■ WORK ORDER ■
Please write out exactly the lines from the one with "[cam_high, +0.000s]" through the end of the data below, both ends included, and omit any pictures.

(DATASET EXCERPT)

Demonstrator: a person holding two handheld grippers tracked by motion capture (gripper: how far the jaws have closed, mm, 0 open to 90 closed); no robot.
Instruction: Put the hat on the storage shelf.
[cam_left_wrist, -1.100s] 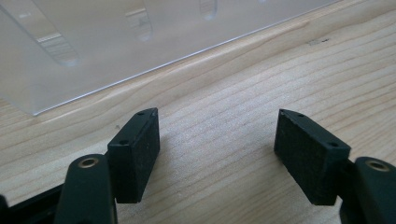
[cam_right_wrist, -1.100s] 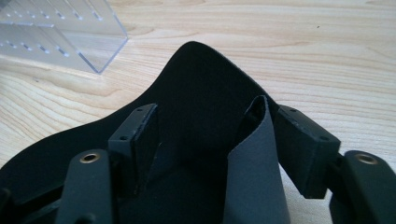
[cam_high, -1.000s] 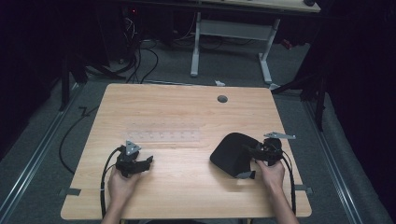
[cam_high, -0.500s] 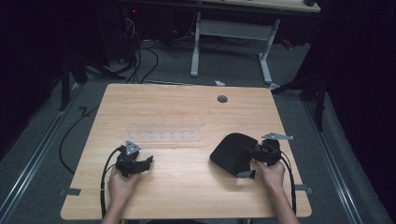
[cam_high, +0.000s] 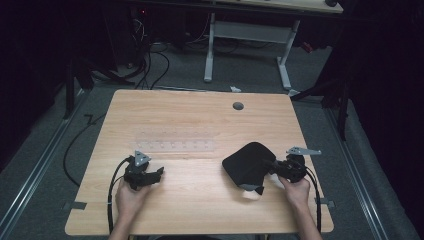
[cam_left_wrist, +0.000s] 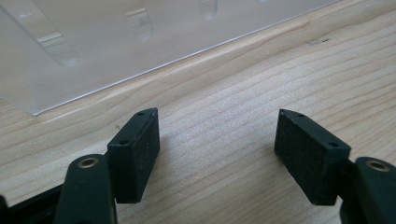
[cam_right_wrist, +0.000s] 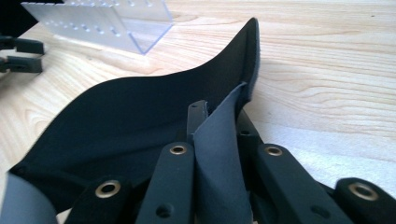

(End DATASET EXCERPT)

■ ANSWER FOR THE TASK ■
[cam_high, +0.000s] 
[cam_left_wrist, +0.000s] 
[cam_right_wrist, +0.000s] 

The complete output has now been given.